Step 1 Generating initial empires: The optimization algorithm starts with an initial population that is created consisting of \({N}_{pop}\) solutions including \({N}_{imp}\) of the strongest that represent the imperialists. The remaining members of the population (\({N}_{col}={N}_{pop}-{N}_{imp}\)) represent the colonies of the empires. The primary empires and colonies are separated among the imperialists given their power as the higher the power of an empire, the more the colonies covered by it. To distribute the colonies among imperialists based on their power, the normalized cost of \({n}^{th}\) imperialist is given as follows (Atashpaz-Gargari and Lucas 2007):

$$C_{n} = \max \{ c_{i} \} - c_{n} ,\quad i = 1,2, \ldots ,N_{{imp}}$$

(1)

where \({c}_{n}\) and \({C}_{n}\) represent the cost and the normalized cost of nth imperialist respectively. Thus, each imperialist’s normalized power is determined as follows (Atashpaz-Gargari and Lucas 2007):

$$pow_{n} = \left| {\frac{{C_{n} }}{{\sum\nolimits_{{i = 1}}^{{N_{{imp}} }} {C_{i} } }}} \right|$$

(2)

The number of colonies that can be controlled by an imperialist is determined by its normalized power. Hence, the count of colonies of an empire at beginning is given as (Atashpaz-Gargari and Lucas 2007; Haghshenas et al. 2017):

$$ColEmp_{n} = round(pow_{n} \times N_{{col}} )$$

(3)

where \({ColEmp}_{n}\) is the starting number of the colonies of nth empire that are determined in the whole colony population randomly.

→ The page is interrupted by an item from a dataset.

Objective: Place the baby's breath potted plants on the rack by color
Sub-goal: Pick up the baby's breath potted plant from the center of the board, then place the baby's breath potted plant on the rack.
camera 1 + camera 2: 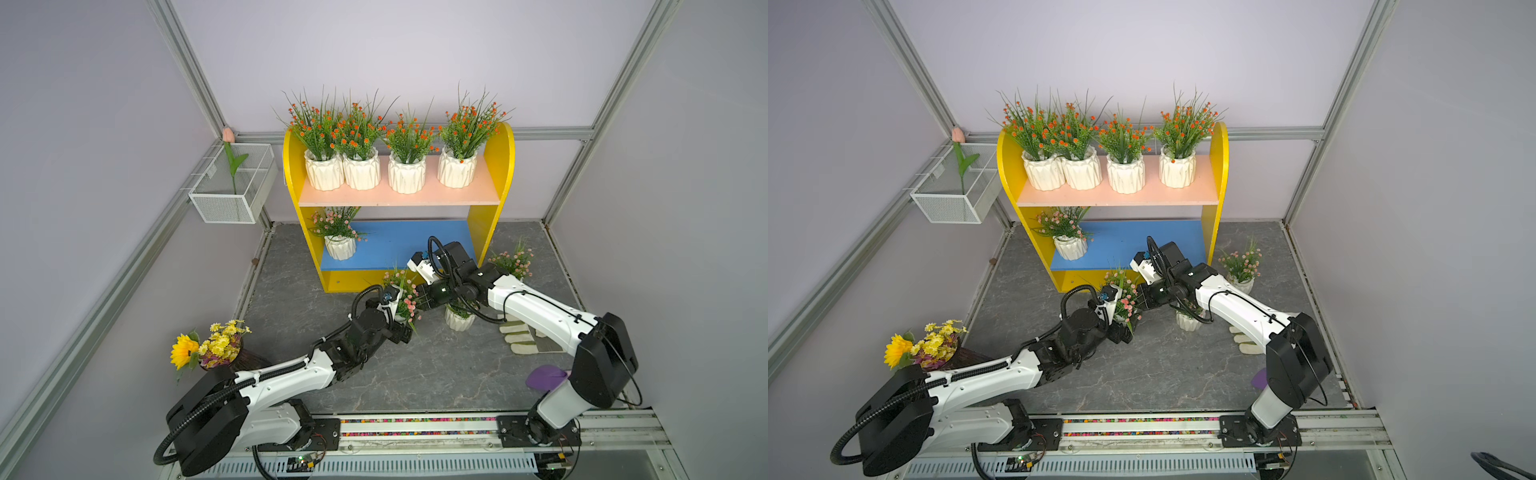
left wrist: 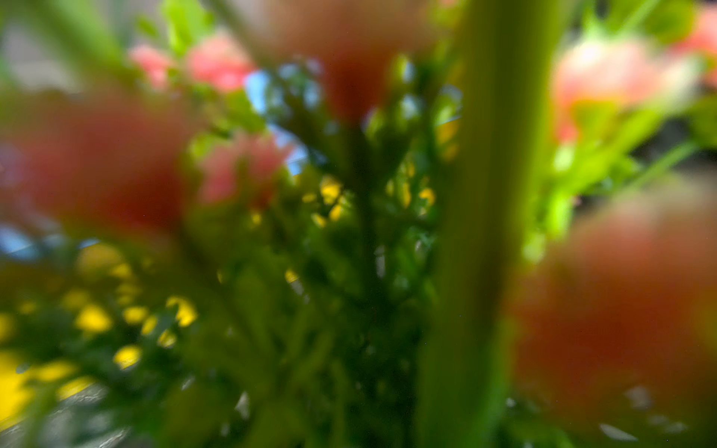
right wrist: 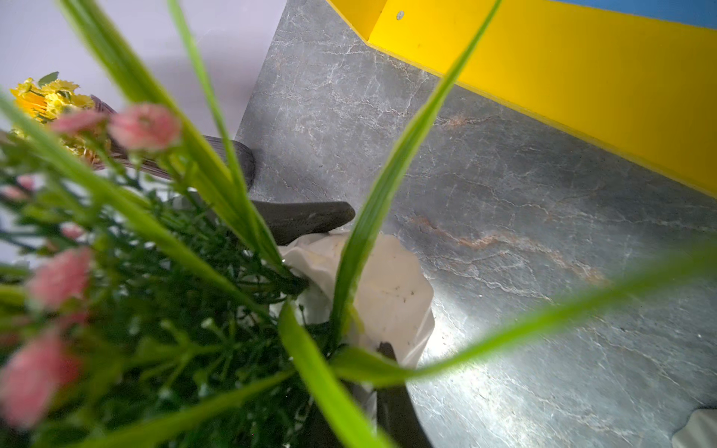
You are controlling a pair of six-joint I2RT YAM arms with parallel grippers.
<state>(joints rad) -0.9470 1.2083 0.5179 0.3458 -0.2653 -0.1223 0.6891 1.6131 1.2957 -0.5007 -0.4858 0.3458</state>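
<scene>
With the right pincer (image 1: 417, 305) pinched shut on the pot rim of the pink plant (image 1: 405, 291) near the counter's middle, just before the rack (image 1: 492, 174), the left pincer (image 1: 402, 326), whose opening I cannot tell through the foliage, should seat squarely round the pot before the right releases.

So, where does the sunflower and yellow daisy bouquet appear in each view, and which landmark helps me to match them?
In both top views: the sunflower and yellow daisy bouquet stands at lower left.
Right wrist view: the bouquet shows small, beyond the pink blossoms.
Left wrist view: not recognisable; blurred green sprigs fill it.
Shared landmark, top and right wrist views: the rack's yellow base panel.
</scene>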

Step 2 Assimilation process: The colony can move towards the imperialist on different socio-political axes such as culture and language. The colony can approach the imperialist by x units, while x stands for a random number with uniform distribution.

Step 3 Revolution: The operator diversifies ICA to examine new regions. The mechanism protects the algorithm from being trapped in local optima. Thus, each iteration selects the weakest colony and randomly replaces it with a new one.

Step 4 Imperialist and a colony substitution: It is possible for a colony to reach the position where cost function is less than that of its imperialist. When this happens, the colony and imperialist replace their position.

Step 5 Calculating the total power of an empire: It is obtained based on the power of its imperialist country, while the powers of its individual colonies have also important influence, which is relatively insignificant. Thus, the total cost of an empire is as:

$$TC = {\text{cost}}(imperialist_{n} ) + \xi {\text{mean}}(\cos t(colonies\;of\;empire_{n} ))$$

(4)

where TC represents the total cost of the n^th empire and ξ stands for positive number which is considered less than 1.

Step 6 Imperialistic competition: The competition is modeled by choosing one of the weakest colonies that belongs to the weakest empire and making a competition among all empires to possess this colony. The possession probability of each empire is proportional to its total power. The normalized total cost of each empire is determined as follows (Eq. (5)):

$$NTC_{n} = \max \{ TC_{i} \} - TC_{n} \quad i = 1,2, \ldots ,N_{{imp}}$$

(5)

where TC_n and NTC_n represent the total cost and normalized total cost of nth empire respectively. Now the chance of possession for each empire is given by:

$$p_{n} = \left| {\frac{{NTC_{n} }}{{\sum\nolimits_{{i = 1}}^{{N_{{imp}} }} {NTC_{i} } }}} \right|$$

(6)

To determine the share of each empire of the noted colonies, vector P is formed as follows:

$$P = [p_{1} ,p_{2} ,p_{3} , \ldots ,p_{{N_{{imp}} }} ]$$

(7)

Afterwards, the vector R equal to P in size is created of which the elements are uniformly distributed random numbers between 0 and 1.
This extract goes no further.